**Instructions for the task:** Repeat precisely the span of lines below that opens with the line containing "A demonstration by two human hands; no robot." and closes with the line containing "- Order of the", both included.

···

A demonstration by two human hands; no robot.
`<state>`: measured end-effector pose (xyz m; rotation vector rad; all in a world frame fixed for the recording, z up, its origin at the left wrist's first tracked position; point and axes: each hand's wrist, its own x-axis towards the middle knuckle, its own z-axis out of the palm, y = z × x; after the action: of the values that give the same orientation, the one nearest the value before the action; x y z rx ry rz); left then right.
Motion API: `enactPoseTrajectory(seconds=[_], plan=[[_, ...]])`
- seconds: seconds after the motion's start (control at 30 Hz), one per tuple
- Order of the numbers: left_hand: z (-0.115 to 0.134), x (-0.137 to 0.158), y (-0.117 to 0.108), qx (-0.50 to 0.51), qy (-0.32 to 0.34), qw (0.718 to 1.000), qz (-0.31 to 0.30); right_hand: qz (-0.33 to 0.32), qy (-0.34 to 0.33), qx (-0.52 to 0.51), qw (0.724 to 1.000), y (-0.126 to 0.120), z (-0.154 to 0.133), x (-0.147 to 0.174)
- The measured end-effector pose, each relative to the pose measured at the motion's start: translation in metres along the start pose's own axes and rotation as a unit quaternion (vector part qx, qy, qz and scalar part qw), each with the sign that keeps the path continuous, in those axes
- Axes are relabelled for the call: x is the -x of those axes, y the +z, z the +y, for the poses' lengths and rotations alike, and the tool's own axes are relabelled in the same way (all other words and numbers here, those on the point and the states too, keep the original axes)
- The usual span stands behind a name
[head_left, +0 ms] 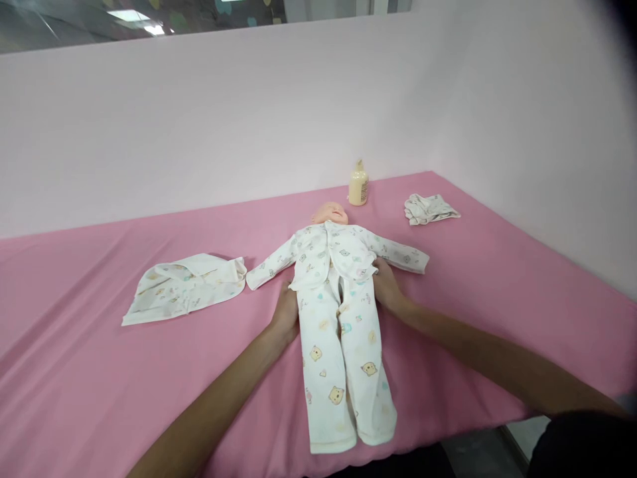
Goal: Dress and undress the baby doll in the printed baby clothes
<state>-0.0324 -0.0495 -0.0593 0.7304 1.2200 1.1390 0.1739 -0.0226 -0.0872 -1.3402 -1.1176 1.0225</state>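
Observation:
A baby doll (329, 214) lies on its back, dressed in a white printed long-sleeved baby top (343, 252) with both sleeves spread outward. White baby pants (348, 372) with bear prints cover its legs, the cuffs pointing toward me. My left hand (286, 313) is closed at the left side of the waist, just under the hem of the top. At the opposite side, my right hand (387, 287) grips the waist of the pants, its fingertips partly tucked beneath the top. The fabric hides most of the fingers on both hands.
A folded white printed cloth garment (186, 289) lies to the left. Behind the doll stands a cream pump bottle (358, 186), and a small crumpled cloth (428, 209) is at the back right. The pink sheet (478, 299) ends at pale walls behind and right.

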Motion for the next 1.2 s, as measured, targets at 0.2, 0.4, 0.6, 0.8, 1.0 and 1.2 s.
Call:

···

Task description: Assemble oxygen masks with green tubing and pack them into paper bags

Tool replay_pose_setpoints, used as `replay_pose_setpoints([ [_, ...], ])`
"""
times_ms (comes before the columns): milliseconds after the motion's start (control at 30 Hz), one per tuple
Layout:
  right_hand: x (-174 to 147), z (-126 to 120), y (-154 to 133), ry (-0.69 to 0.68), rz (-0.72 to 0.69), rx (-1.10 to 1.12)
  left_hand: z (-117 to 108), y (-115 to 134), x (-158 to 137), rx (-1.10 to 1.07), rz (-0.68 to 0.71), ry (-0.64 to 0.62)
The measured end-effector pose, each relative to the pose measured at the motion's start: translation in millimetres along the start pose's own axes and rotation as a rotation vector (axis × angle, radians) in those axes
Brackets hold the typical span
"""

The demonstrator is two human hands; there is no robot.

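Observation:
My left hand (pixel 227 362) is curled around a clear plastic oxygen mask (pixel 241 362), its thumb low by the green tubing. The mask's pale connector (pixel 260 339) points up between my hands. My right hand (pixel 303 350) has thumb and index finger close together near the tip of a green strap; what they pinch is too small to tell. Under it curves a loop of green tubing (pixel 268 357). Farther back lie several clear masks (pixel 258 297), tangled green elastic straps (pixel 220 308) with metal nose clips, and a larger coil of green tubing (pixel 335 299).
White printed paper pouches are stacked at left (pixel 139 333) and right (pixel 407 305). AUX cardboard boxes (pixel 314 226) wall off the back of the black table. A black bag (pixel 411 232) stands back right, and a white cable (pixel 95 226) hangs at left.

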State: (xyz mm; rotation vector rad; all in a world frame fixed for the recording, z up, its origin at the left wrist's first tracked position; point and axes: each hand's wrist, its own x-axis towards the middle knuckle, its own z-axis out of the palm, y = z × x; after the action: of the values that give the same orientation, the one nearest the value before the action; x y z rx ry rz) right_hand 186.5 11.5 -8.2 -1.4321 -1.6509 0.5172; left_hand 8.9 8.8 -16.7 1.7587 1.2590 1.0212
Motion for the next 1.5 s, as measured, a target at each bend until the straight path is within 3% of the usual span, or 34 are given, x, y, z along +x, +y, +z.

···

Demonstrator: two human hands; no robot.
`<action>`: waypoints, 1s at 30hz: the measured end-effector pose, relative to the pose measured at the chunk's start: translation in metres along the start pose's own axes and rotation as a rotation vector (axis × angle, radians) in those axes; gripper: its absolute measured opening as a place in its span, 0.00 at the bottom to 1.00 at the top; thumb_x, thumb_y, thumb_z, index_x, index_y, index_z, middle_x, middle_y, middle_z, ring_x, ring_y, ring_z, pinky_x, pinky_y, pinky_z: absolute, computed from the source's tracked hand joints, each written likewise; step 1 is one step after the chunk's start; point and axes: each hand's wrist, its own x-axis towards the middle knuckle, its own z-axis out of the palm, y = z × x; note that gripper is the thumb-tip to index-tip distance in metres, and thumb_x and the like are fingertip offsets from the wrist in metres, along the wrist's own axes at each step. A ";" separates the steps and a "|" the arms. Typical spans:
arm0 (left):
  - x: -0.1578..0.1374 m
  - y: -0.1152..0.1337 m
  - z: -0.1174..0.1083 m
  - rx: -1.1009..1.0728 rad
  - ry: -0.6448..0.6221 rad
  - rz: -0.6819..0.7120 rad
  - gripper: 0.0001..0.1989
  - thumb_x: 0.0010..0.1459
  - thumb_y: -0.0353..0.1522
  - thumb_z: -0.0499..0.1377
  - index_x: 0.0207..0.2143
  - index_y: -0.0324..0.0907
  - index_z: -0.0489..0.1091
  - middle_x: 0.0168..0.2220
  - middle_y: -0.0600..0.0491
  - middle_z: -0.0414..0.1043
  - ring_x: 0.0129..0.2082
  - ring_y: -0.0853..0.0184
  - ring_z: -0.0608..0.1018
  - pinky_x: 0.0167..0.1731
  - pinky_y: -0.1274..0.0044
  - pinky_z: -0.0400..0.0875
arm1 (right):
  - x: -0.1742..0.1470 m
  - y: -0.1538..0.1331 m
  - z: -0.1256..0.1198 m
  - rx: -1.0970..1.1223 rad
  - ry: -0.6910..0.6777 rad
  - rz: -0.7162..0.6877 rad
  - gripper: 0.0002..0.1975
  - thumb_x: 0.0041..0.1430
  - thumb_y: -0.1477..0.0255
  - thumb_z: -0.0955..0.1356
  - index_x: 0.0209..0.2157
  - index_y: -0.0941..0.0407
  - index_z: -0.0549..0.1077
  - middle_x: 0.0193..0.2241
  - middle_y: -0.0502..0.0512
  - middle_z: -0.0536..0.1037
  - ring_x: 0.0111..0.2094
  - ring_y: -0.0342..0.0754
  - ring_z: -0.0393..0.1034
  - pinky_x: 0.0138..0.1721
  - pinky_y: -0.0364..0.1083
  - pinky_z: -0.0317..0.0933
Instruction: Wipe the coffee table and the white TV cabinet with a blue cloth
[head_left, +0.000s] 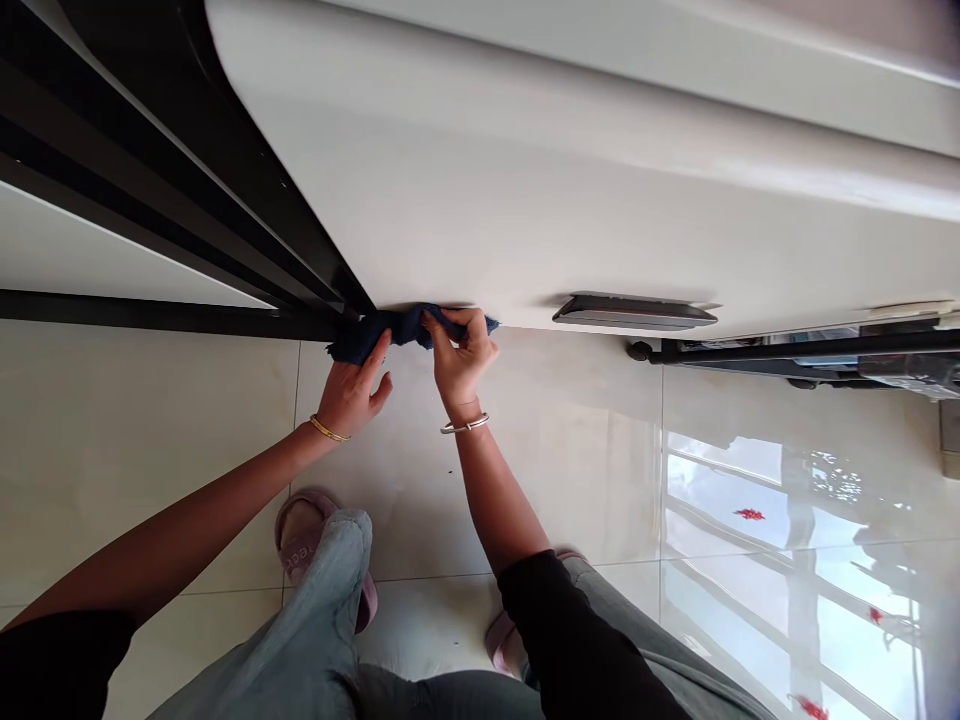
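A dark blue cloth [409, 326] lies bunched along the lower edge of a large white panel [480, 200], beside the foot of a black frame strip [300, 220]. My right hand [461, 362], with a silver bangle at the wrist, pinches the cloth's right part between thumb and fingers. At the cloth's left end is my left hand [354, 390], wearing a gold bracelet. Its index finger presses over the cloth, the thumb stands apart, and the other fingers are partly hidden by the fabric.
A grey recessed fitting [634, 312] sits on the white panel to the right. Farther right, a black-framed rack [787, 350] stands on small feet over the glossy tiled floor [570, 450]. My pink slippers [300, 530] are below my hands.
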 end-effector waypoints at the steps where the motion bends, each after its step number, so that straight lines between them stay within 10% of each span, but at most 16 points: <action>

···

**Solution for this exercise:**
A demonstration by two human hands; no robot.
`<state>`: measured end-effector pose (xyz m; rotation vector rad; all in a world frame fixed for the recording, z up, its origin at the left wrist's first tracked position; point and axes: each hand's wrist, its own x-axis towards the middle knuckle, its own z-axis out of the palm, y = z × x; after the action: of the values that give the same orientation, the one nearest the value before the action; x y z rx ry rz); left then right.
Motion API: `enactPoseTrajectory(seconds=[_], plan=[[_, ...]])`
- seconds: seconds after the motion's start (control at 30 Hz), one per tuple
- Order of the numbers: left_hand: z (-0.115 to 0.134), x (-0.137 to 0.158), y (-0.117 to 0.108), qx (-0.50 to 0.51), qy (-0.32 to 0.34), qw (0.718 to 1.000), qz (-0.31 to 0.30); right_hand: qz (-0.33 to 0.32), qy (-0.34 to 0.33), qx (-0.52 to 0.51), qw (0.724 to 1.000), y (-0.126 to 0.120), z (-0.154 to 0.133), x (-0.147 to 0.174)

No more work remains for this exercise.